__Requirement__: Return the whole listing exactly as it stands.

__Recorded information__:
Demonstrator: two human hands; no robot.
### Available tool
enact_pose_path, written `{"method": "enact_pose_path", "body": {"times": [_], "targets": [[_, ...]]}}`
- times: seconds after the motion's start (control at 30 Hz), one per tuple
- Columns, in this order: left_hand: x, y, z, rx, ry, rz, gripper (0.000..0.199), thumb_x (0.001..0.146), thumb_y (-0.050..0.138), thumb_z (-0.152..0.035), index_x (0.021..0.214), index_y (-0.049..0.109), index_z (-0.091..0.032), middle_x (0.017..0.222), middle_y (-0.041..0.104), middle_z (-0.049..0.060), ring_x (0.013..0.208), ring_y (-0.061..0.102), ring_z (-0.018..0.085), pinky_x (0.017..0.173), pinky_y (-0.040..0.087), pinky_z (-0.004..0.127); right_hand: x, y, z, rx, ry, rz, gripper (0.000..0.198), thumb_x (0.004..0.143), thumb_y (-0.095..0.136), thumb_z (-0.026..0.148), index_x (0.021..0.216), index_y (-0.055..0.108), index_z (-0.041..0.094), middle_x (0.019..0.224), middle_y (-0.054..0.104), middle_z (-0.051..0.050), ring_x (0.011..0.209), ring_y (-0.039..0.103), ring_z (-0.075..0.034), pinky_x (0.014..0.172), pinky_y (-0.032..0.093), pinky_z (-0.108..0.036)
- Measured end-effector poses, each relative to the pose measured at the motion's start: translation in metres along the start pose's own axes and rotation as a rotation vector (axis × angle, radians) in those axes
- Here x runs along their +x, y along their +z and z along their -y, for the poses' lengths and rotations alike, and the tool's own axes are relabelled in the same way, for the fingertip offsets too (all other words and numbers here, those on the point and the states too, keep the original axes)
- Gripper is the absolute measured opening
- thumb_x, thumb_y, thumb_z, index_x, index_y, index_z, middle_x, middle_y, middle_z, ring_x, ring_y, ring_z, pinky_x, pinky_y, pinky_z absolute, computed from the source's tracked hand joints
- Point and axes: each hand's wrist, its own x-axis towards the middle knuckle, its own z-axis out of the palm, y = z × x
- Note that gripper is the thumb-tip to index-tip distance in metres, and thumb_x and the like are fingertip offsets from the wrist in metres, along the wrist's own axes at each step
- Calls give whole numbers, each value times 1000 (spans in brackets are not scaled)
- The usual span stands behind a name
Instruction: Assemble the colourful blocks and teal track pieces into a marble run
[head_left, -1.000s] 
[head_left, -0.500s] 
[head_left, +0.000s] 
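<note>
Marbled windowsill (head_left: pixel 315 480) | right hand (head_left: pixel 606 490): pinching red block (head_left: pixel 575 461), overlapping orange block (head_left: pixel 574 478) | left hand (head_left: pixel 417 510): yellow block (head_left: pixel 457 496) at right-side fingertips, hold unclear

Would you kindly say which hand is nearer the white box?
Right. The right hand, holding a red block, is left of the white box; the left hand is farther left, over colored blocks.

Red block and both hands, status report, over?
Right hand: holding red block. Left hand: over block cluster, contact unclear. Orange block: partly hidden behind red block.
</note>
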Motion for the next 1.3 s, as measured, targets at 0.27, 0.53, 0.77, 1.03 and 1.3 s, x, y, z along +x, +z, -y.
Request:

__Task answer__:
Demonstrator: two human hands; no robot.
### Available tool
enact_pose_path, written `{"method": "enact_pose_path", "body": {"times": [_], "targets": [[_, ...]]}}`
- times: seconds after the motion's start (control at 30 Hz), one per tuple
- Columns, in this order: left_hand: x, y, z, rx, ry, rz, gripper (0.000..0.199), thumb_x (0.001..0.146), thumb_y (-0.050..0.138), thumb_z (-0.152..0.035), index_x (0.021..0.214), index_y (-0.049..0.109), index_z (-0.091..0.032), middle_x (0.017..0.222), middle_y (-0.041..0.104), middle_z (-0.049..0.060), ring_x (0.013..0.208), ring_y (-0.061..0.102), ring_z (-0.018..0.085), pinky_x (0.017..0.173), pinky_y (-0.040..0.087), pinky_z (-0.004..0.127); right_hand: x, y, z, rx, ry, rz, gripper (0.000..0.198), thumb_x (0.004..0.143), thumb_y (-0.095..0.136), thumb_z (-0.026..0.148), index_x (0.021..0.216), index_y (-0.055..0.108), index_z (-0.041..0.094), middle_x (0.019..0.224), middle_y (-0.054..0.104), middle_z (-0.051..0.050), ring_x (0.011..0.209), ring_y (-0.039..0.103), ring_z (-0.075..0.034), pinky_x (0.014..0.172), pinky_y (-0.032..0.093), pinky_z (-0.108..0.036)
- Measured end-effector poses, each relative to the pose measured at the motion's start: translation in metres along the start pose's own axes and rotation as a rotation vector (axis × angle, radians) in those axes
- Here x runs along their +x, y along their +z and z along their -y, for the poses' lengths and rotations alike, and the tool's own axes are relabelled in the same way, for the fingertip offsets too (all other words and numbers here, those on the point and the states too, keep the original axes)
- Gripper is the absolute measured opening
- thumb_x, thumb_y, thumb_z, index_x, index_y, index_z, middle_x, middle_y, middle_z, ring_x, ring_y, ring_z, pinky_x, pinky_y, pinky_z absolute, computed from the source's tracked hand joints
- Point and axes: each hand's wrist, its own x-axis towards the middle knuckle, its own z-axis out of the palm, y = z × x
- Note that gripper is the thumb-tip to index-tip distance in metres, and thumb_x and the like are fingertip offsets from the wrist in metres, along the wrist's own axes at each step
- Calls give whole numbers, each value times 1000 (spans in brackets are not scaled)
- The usual span stands behind a name
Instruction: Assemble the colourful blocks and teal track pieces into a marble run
[head_left, -1.000s] 
[head_left, -0.500s] 
[head_left, +0.000s] 
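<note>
Marbled windowsill (head_left: pixel 315 480) | right hand (head_left: pixel 606 490): pinching red block (head_left: pixel 575 461), overlapping orange block (head_left: pixel 574 478) | left hand (head_left: pixel 417 510): yellow block (head_left: pixel 457 496) at right-side fingertips, hold unclear

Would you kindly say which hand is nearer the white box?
Right. The right hand, holding a red block, is left of the white box; the left hand is farther left, over colored blocks.

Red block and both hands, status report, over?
Right hand: holding red block. Left hand: over block cluster, contact unclear. Orange block: partly hidden behind red block.
</note>
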Motion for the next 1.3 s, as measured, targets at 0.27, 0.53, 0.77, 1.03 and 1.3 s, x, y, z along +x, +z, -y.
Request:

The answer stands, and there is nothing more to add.